The Sheshinski committee is planning to recommend a special graduated tax that will apply to the surplus profit margins above a basic rate that will be determined for each gas and oil field. The tax will apply to both the Tamar and Yam Tethys offshore gas fields.
Sharply raising taxes on the Tamar well is liable to reopen the bank financing for developing the gas field and delay gas deliveries to Israel by many months, warn the gas field's partners, ahead of the publication of the Sheshinski committee's interim conclusions.
The warning follows the committee's pending recommendations to raise taxes on both Tamar and Yam Tethys offshore gas fields. Noble Energy Inc. (NYSE: NBL) and Delek Group Ltd. (TASE: DLEKG) are partners in both fields, as well as in the Leviathan leases.
An aide of Minister of Finance Yuval Steinitz said in response, "Yam Tethys does not in practice pay royalties to the state."
The claim contradicts the findings of a report by the Knesset Research Center from six months ago, which said that Noble Energy and Delek each paid NIS 70 million in royalties in both 2009 and 2008.
The Ministry of Finance will today release the interim conclusions by the Sheshinski committee to its members for comments. If the committee members have any objections, they should write a minority opinion, which will be appended to the report. Early next week, after the comments are accepted during the hearing, the conclusions will be released to the general public.
Steinitz intends to publish the Sheshinski committee's final recommendations by the end of December, as the ministry promised the courts in a petition filed by gas exploration partnerships.
The Sheshinski committee proposes levying a specific tax on each gas production project. In practice, the tax will apply to the Tamar and Yam Tethys gas fields, as well as future fields, such as Leviathan, if gas discoveries are commercialized. The special tax will be graduated, probably between 20-60% and apply to the surplus profit margins above a basic rate that will be determined for each gas and oil field.
The Sheshinski committee also intends to propose cancellation of the depletion allowance, a measure that the gas exploration partnerships claim will result in practice in raising royalties from 12.5% to 21%.
The Ministry of Finance said in response today that cancellation of the depletion allowance was a "marginal component" of the Sheshinski committee's recommendations.

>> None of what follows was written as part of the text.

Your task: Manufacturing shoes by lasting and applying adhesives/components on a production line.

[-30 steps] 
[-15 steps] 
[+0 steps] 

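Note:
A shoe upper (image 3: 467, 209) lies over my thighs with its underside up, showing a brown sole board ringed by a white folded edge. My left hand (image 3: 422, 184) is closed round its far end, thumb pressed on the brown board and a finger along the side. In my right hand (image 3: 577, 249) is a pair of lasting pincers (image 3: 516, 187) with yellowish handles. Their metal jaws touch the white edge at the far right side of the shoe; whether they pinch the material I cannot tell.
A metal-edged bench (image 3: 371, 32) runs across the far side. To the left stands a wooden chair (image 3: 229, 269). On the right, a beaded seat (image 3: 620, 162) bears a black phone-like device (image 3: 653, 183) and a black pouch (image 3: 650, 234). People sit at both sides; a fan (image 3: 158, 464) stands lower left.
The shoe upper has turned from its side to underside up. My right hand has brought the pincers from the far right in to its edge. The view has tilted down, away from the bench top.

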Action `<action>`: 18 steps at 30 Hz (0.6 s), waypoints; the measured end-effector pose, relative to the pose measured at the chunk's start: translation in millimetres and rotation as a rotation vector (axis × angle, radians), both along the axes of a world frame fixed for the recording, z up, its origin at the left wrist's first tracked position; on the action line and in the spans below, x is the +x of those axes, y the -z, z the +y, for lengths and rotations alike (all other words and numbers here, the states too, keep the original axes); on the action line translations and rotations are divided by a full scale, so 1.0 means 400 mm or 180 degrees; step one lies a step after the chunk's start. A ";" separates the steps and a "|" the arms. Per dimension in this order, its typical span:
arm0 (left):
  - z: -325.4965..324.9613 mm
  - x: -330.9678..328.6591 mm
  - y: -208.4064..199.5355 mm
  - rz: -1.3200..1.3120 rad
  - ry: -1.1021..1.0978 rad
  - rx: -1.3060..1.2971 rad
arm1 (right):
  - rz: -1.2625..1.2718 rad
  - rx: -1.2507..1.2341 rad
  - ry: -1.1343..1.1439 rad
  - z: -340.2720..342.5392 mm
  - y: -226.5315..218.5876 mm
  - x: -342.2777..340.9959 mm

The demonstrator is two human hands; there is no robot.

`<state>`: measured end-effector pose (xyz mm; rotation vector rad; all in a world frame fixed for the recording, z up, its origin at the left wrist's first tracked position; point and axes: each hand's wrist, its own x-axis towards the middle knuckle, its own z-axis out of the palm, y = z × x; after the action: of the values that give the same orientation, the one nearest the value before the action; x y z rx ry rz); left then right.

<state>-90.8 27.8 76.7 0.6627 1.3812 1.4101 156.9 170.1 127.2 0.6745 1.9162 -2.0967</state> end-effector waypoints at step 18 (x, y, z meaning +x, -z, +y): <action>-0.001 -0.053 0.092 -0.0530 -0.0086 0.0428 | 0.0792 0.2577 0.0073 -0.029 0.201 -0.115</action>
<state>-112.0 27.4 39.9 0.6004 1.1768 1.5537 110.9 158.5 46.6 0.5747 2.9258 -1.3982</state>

While royalties will be levied on gas field developers only when production begins, the special tax will be levied on reserves on after the basic return on costs plus a profit margin.
The pending publication of the Sheshinski committee's interim conclusions is causing considerable tension among the gas exploration companies, including Noble Energy, Delek, and Isramco Ltd. (Nasdaq: ISRL; TASE: ISRA.L), which will be the immediate victims of any retroactive tax hike. Discussions at the companies in the past few days expressed considerable concern that repercussions from a tax hike would greatly harm Tamar, after representatives of the foreign banks financing the Tamar development received messages from the Ministry of Finance that the tax hike would not apply to the gas field.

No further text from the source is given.